= DATA EXCERPT =
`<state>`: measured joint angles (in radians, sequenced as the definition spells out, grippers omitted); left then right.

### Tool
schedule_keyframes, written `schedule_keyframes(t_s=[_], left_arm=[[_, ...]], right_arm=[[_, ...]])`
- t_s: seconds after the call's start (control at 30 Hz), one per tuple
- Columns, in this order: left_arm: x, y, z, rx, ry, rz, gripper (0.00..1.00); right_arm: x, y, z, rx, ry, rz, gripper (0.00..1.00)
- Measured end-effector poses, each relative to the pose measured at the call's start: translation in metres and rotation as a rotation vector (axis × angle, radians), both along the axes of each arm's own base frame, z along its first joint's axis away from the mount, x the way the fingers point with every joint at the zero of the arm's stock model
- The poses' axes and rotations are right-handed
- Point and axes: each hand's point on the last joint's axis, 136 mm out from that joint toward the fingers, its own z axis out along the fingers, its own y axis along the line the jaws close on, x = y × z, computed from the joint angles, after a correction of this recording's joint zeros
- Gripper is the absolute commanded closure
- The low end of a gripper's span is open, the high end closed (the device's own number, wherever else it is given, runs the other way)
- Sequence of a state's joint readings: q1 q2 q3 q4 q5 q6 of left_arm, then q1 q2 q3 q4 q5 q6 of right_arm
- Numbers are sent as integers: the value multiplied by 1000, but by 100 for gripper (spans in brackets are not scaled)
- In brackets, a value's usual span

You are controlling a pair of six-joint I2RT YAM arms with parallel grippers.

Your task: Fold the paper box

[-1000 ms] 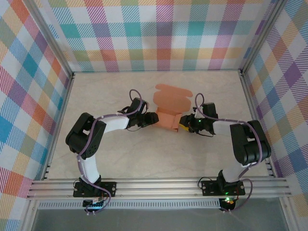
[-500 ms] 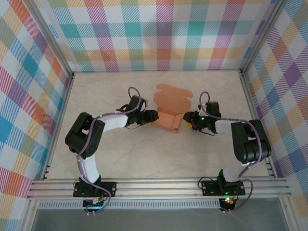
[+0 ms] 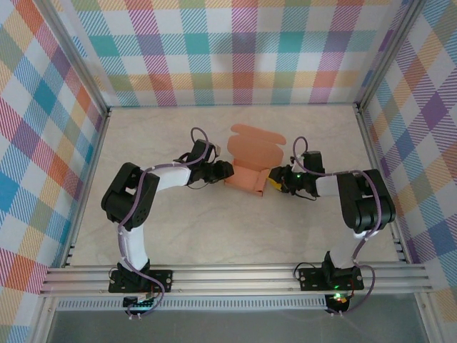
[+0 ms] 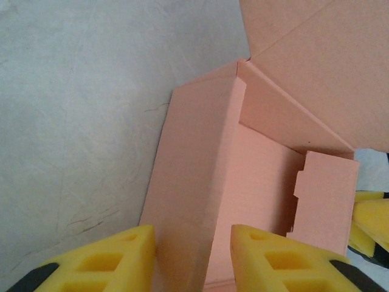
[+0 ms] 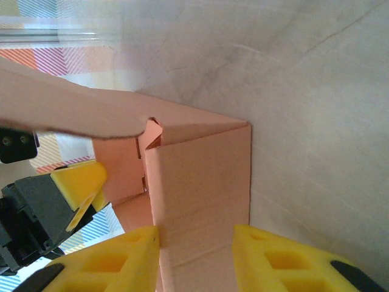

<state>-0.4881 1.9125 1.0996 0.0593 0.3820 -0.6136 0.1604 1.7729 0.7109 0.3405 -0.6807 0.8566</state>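
From above, we see the left claw (image 3: 227, 170) at the left side of the paper box (image 3: 251, 158). The box sits near the middle of the worktop (image 3: 214, 229), a little toward the far edge, with its lid panel and rounded flaps open on the far side.

The left wrist camera gives finer detail. One yellow pad (image 4: 109, 261) is outside the box's left wall and the other is inside the box, with the raised wall between them. We cannot tell whether they pinch the wall or merely straddle it. That camera also shows a notched tab (image 4: 328, 194) standing at the box's right end.

Further right, the right claw (image 3: 273, 179) meets the box's right side. Its own wrist camera shows an end panel filling the gap from pad to pad, so this claw is clamped on the card.

Worktop surface stretches away from the box on every side. The checked walls (image 3: 43, 143) stand well apart from it, and the widest stretch lies toward the near edge, between the two arms.
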Motion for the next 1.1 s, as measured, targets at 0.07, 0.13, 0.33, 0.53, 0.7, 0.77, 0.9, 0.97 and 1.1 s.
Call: schedule_keyframes(t_s=[0.07,0.13,0.33,0.53,0.7,0.77,0.9,0.97,1.1], left_arm=[[0,0,0,-3,3,0,68],[0,0,0,-4,3,0,69],[-1,-1,-1,-10,13,-1,69],[-3,-2,-2,-16,23,0,70],[-2,-3,-3,-22,27,4,75],[-1,-3,-3,-25,22,4,75],[-1,-4,-3,-26,20,3,75],[0,-4,-3,-27,19,3,75],[-1,-5,-3,-31,22,2,75]], right_arm=[[0,1,-1,9,-2,8,64],[1,2,0,15,-9,12,63],[2,2,-1,6,-6,17,64],[4,3,-2,-31,-12,30,64],[6,5,-3,-94,-42,33,64],[9,4,-2,-139,-63,25,64],[13,3,-1,-230,-99,12,65],[14,2,0,-261,-113,8,66],[16,2,0,-300,-139,10,64]])
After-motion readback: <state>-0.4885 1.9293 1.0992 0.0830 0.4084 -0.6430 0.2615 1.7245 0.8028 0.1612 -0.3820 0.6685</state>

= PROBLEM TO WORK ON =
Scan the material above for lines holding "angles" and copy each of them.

= SOLUTION FOR THIS PROBLEM =
`<state>`: measured joint angles (in radians, sequenced as the definition spells out, grippers omitted); left then right.
- Point and axes: each hand's point on the last joint's axis, 136 mm out from that joint toward the fingers, its own z axis out along the fingers, its own y axis along the line the jaws close on, x = y × z, computed from the joint angles, after a correction of this recording's joint zeros

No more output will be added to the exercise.